メモしても、メモしたこと自体を忘れないため、定期的に見返すSlackを利用している。


2. 少数の同僚に相談


いい感じのアイデアが思いついたら、同チームの歳の近い同僚2人に相談する。

いきなり大勢に相談するとだいたい意見がまとまらない。
全体像が見えていない時点での相談なので、各々の意見がバラバラになるのは当然のことだ。

だから最初はこの2人に相談してアイデアを練っている。


3. 動くものをつくる


飽き性なので、アイデアを練っているだけだとすぐに飽きてしまう。
社内調整もなにかと面倒で、相談するだけで1週間、回答もらうまでに1ヶ月と時間が経ち、「こんな面倒ならもう開発しなくていいや」と思ってしまう。

だから一番モチベーションが高い段階で一気に動くものをつくる(完成度は60%くらい)
まだリリースできると決まったわけではないので、なるべく時間をかけずに作るのがポイント。


4. 企画チームに報告、リリースの相談をする


完璧な企画書より、不完全なモック

私には人の心を掴むような文才がないので、とにかく「動くもの」を見せてアイデアを説明する。そうすることで否定的なワードより、「こうしたらどうかな?」という建設的なコメントを多くいただける気がする。
さらに「文章」よりも「モック」のほうが想像力が掻き立てられるので、新たなアイデアや粗が見えてくる。



5. 完成させる


モックの段階では「ただ動くだけ」なので、コードもグチャグチャだし、デザインも洗練されていない。

リリースの許可が得られたら、ようやく本開発する。
コードを書き直したり、HTML/CSSを調整してそれっぽく見えるようにしたり、人に見せても恥ずかしくないようなものに仕上げる。


6. たぶん動くと思うからリリースしようぜ


ネタ機能は時間が経ち鮮度がおちると、我に返ってしまいリリースに消極的になってしまう。そんなときは「たぶん動くと思うからリリースしようぜ」くらいの度胸が必要だ!

もし怒られたら全力で謝る。


# 守っていること


ネタ機能開発は楽しいし、それを使った人に笑ってもらえるのが本当に嬉しい!
ただし、仕事としてやる以上必ず守るべきことがある。


「ネタの押し売りをしない」ことだ。


さくらのクラウドは法人のお客様も多く、ネタ機能を好まない方もいると思われる。
だからネタ機能は前面に押し出さず、ユーザが「使いたい」というアクションを起こしたときだけ表示されるような工夫をしている。
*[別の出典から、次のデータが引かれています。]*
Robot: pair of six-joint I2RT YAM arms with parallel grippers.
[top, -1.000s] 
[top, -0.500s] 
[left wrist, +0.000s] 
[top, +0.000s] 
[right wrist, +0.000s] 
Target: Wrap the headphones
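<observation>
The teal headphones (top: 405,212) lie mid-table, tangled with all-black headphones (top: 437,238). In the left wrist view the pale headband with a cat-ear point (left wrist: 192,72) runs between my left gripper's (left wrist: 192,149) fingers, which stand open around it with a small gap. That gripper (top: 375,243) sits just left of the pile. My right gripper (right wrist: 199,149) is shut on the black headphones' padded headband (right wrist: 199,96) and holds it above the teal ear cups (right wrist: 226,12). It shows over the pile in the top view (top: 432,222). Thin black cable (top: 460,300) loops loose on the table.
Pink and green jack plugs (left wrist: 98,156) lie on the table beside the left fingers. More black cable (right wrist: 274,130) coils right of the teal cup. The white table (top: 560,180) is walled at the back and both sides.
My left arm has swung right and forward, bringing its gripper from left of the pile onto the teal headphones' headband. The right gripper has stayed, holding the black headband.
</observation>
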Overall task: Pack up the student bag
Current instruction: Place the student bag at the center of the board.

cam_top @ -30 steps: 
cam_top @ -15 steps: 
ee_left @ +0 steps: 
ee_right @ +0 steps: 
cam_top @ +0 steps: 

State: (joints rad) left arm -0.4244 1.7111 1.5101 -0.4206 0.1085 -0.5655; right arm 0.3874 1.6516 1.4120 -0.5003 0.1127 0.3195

余計なことをする時間があるなら機能改善・追加しろ!とお叱りを受けないためにも、お客様を第一に考えなければならない。



ネタ機能を開発するメリット・デメリット

メリット


通常業務ではなかなか触れられない技術や知識を学べる。
例えば、以下のようなものがあげられる。

  • 乱数生成アルゴリズム
  • ガチャアルゴリズム
  • Web Audio API / Audio要素
  • Canvas API
こういった知識がまわりまわって「マジメな機能」に生まれ変わることもある。


デメリット


ネタ機能はサービスになんら貢献しない機能なので工数確保が難しい。
確保できたとしても、1〜2日で完成形までもっていかなければならないので、あまり凝ったものが作れない。

昨今ではエイプリルフールに飽きてる人が多いので、作っても反応がなかったり、そもそも触ってもらえなかったりする。

それなのにわりと大変。



楽しくなければ仕事じゃない


弊社はわりと自由な社風で、いまのところ今回紹介したネタ機能をリリースしても怒られたことは一度もない。(裏で何言われてるかはわからないけど)


そんな環境の中だから自由に楽しく仕事をしている。


また、どんな小さな機能でも自分で企画から開発までやるといろんな学びがある。
リリースできなかったとしても学んだことはなくならないので、これからも挑戦しつづけたい。